- Exercise brief
Transcribe the listing below only from the line with "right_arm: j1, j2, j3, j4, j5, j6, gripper" up to and including the line with "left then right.".

- Dataset excerpt
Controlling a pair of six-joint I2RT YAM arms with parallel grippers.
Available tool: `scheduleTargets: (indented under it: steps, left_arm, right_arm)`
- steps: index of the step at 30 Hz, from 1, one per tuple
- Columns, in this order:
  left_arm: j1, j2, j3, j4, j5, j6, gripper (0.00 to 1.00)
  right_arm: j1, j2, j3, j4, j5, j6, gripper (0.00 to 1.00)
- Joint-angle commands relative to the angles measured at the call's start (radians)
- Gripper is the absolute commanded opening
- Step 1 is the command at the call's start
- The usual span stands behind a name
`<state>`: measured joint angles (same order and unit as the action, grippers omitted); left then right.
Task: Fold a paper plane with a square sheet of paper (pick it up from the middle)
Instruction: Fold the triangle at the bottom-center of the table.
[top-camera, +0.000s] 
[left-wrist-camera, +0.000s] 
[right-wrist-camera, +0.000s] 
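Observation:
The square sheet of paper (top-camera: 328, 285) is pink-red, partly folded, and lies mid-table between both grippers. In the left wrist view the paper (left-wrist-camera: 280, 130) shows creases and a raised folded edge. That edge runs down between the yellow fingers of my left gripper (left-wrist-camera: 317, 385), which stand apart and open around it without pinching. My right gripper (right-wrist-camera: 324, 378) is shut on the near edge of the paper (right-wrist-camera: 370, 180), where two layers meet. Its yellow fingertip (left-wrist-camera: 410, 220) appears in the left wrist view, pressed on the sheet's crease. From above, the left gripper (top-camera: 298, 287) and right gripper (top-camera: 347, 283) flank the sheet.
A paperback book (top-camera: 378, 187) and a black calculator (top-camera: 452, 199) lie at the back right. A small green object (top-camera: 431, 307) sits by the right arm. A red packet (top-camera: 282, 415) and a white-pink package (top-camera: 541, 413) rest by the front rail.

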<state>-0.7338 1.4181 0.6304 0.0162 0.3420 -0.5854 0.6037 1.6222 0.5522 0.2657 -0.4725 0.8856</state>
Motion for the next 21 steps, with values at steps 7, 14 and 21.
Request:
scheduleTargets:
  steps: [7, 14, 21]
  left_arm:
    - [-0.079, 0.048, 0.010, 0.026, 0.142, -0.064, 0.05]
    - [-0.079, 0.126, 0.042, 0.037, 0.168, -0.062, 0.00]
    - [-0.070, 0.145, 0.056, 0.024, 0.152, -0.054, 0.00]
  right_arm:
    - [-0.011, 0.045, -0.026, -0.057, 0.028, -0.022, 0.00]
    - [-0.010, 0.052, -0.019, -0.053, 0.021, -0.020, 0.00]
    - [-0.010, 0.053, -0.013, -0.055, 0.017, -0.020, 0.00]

- Reply
  right_arm: j1, j2, j3, j4, j5, j6, gripper (0.00 to 1.00)
- Joint-angle commands relative to the angles measured at the call's start (radians)
- Gripper is the absolute commanded opening
- Step 1 is the command at the call's start
- The usual span stands behind a name
`<state>`: measured joint angles (same order and unit as the action, grippers omitted); left then right.

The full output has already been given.